A prescribed position of cutting of exhaust tube 20 is determined by a shape of exhaust terminal 40. Namely, in a case that a rain cap illustrated in illustration 2a serves as exhaust terminal 40, exhaust tube 20 is cut at a position meeting an extension of arrow 4a. In a case that a rain cap illustrated in illustration 2b serves as exhaust terminal 40, exhaust tube 20 is cut at a position meeting an extension of arrow 4b. In a case that a rain cap illustrated in illustration 3c serves as exhaust terminal 40, exhaust tube 20 is cut at a position meeting an extension of arrow 4c. In the present embodiment, since exhaust terminal 40 corresponds to a rain cap illustrated in illustration 3b, exhaust tube 20 is cut at a position meeting an extension of arrow 4b (a fourth step: the step of cutting an exhaust tube).

In the fourth step, a worker can put a mark on exhaust tube 20 at a position meeting the extension of arrow 4b with one hand while he/she holds cutting guide 1 with another hand. Then, the worker can place cutting guide 1, for example, on a roof and cut exhaust tube 20 along the mark put on exhaust tube 20 with his/her both hands.

Referring to FIG. 2, then, exhaust terminal 40 is again attached to exhaust pipe 30 (a fifth step: the step of attaching again an exhaust terminal). As above, installation of exhaust tube 20 in the present embodiment is completed.

Though one end portion 20a of exhaust tube 20 is connected to the combustion apparatus after the first step and before the second step, one end portion 20a of exhaust tube 20 may be connected to the combustion apparatus after the fifth step.

Function and Effect

A function and effect of the present embodiment will now be described.

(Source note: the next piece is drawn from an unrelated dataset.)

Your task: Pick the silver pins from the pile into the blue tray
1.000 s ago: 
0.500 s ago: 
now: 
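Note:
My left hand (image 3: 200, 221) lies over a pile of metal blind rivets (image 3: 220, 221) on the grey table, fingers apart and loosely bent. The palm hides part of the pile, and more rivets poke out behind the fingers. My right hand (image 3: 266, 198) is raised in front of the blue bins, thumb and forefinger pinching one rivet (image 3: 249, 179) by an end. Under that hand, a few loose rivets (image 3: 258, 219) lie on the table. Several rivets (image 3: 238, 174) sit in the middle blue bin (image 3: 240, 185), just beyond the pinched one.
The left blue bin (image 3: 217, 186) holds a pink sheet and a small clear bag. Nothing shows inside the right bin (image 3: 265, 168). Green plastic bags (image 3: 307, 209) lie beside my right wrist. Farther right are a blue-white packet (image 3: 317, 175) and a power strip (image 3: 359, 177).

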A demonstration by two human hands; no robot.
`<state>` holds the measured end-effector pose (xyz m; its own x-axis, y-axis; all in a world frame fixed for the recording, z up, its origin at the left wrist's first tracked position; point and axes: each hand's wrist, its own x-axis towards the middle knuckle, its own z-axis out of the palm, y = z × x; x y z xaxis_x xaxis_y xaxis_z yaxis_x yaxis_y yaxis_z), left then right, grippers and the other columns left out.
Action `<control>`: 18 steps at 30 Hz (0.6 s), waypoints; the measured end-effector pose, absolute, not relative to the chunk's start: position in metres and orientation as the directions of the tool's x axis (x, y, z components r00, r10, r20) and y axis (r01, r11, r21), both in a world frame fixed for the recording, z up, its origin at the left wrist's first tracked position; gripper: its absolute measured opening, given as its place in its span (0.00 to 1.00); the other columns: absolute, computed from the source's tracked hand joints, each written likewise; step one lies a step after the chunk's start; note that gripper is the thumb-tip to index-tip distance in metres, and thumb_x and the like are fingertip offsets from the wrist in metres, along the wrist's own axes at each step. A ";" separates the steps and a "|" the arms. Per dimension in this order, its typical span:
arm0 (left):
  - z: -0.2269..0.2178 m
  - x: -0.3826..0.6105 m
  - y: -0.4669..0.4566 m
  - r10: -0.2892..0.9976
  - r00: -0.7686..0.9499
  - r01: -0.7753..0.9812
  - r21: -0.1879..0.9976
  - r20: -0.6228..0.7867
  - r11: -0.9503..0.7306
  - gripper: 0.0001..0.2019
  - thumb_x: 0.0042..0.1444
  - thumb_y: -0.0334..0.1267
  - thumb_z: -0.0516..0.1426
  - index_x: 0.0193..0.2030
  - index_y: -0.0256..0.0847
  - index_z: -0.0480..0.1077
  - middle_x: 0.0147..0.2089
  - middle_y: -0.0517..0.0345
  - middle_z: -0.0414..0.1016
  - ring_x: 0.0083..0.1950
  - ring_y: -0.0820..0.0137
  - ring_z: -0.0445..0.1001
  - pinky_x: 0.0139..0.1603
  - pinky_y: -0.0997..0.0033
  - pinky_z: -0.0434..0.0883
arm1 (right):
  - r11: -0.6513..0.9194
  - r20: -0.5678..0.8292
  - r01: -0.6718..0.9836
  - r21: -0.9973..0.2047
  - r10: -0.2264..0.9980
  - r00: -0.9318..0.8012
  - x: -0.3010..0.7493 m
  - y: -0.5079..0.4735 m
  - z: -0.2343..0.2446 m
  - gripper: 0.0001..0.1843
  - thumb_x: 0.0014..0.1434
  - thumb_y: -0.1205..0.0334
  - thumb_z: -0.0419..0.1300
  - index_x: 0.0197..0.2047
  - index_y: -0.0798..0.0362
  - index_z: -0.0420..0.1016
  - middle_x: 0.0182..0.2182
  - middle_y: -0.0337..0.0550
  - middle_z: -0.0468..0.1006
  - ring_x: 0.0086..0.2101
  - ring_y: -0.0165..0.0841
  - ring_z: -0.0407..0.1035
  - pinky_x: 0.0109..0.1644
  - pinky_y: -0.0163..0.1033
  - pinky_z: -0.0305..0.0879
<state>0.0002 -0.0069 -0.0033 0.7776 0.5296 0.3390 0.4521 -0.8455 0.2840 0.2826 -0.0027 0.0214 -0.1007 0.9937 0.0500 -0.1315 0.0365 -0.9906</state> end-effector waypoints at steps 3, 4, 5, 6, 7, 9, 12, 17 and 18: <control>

If installation is carried out such that a length of exhaust tube 20 protruding from exhaust pipe unit 310 is adapted to exhaust terminal 40 without using cutting guide 1, at least a procedure as follows will be required.

Initially, a worker checks a type of already-provided exhaust terminal 40 and then checks a length of exhaust tube 20 adapted to exhaust terminal 40 in an installation manual. Then, the worker performs the first, second, and third steps in the present embodiment described above, thereafter accurately applies a ruler or a measuring tape to exhaust pipe unit 310, reads a scale corresponding to a length adapted to a type of exhaust terminal 40, and puts a mark on the outer circumferential surface of exhaust tube 20 located on an extension of the read scale. Then, exhaust tube 20 is cut at a position of the put mark. Such an operation is performed outdoors, that is, on a roof, and hence great burden is imposed on the worker.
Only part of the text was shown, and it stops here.